Learn to pose earlier rather than later. You will need to find someone to help you with the compulsories (these vary slightly from federation to federation so check on their respective web-sites), picking music and putting a posing routine together.  I think you should begin posing when you begin your diet.  Have someone you trust critique your physique and make adjustments to the poses so you look your best.  You want to make yourself look as X-framed as possible making your legs and upper body look their biggest and your waist as small as possible from all angles (front, sides and back).  Learn to hold poses for at least 30 seconds where you can strain the heck out of your muscles while still being able to maintain a relaxed and smiling face.

Learn techniques to stay focused and positive.

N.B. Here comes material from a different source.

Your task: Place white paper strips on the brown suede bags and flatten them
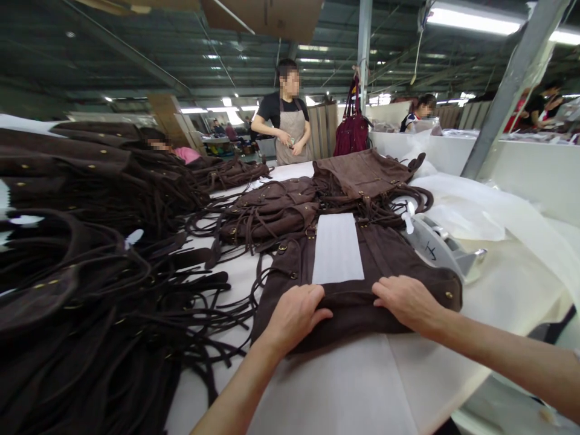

For me I write my goals for the year in my training diary and often write positive statements or reward myself when I meet set targets.  I also say (in my mind) positive affirmations to myself every chance I get during the day.  These allow me to stay focussed, positive and avoid negative thoughts and self- doubt that creep up on you when you are tired.  Also surround yourself with happy, supportive people as this will help your mood too.  You might also have a particular activity outside of bodybuilding that makes you feel good so make sure whatever it is- do it!

Keep a training and diet log leading up to the show.  I have kept a log of my training since 2004 and began writing down everything I did (training & dietary) since 2006 with information about how I looked and what I ingested right up to when I got on stage.  This has provided invaluable information in terms of what works for me.  I know that with hardly any changes apart from slight water and sodium adjustments my diet stays exactly the same even on the day of the show.  One thing I do which I think is important for all natural athletes is to avoid dehydrating days from a show.  Your muscles are at least 70% water and if you dehydrate you will look flat and feel weak (read my articles on waterworks I and II).  Looking at the last show I competed in I had 5 litres of water Monday to Thursday.  Friday I had 3 litres and on the day of the show I sipped water whenever I was thirsty.  This allowed me to compete with full muscles and I felt good!  Often when people say they were holding too much water it usually means they just weren’t lean enough.

 Do not change anything drastically at the end.  A week out from the show and you look amazing so why would you change anything?  Keep to the programme.  If you are someone who handles carbs well then a carb deplete and load may work for you but make sure it is planned and that someone is there to help you and knows what they are doing and knows how your body reacts to foods.  I think these things should be sorted out well before the show –why would you leave it to chance; you’ve just worked your butt off for the last 12-20 weeks.  Stick to listening to one person and avoid listening to all the experts at the gym.  All it will do is confuse you and make you start to question what you are doing.  You can always make small adjustments for the next show and at least then you will know what worked for you or didn’t.

Have fun.  The whole point of getting up onstage is to show off all the hard work you have put in so enjoy it.  But if you are grumpy and miserable for the whole time you are dieting then competing may not be for you.  You have to love doing it- the training, the diet, the whole lot.  Be courteous and friendly to your competitors and remember, although there are no big pay outs financially at the end of it the experience in its’ self can be rewarding in so many other ways.  So if you are keen to get your trunks on and jump onstage consider some of these ideas and I wish you all the very best for your first show!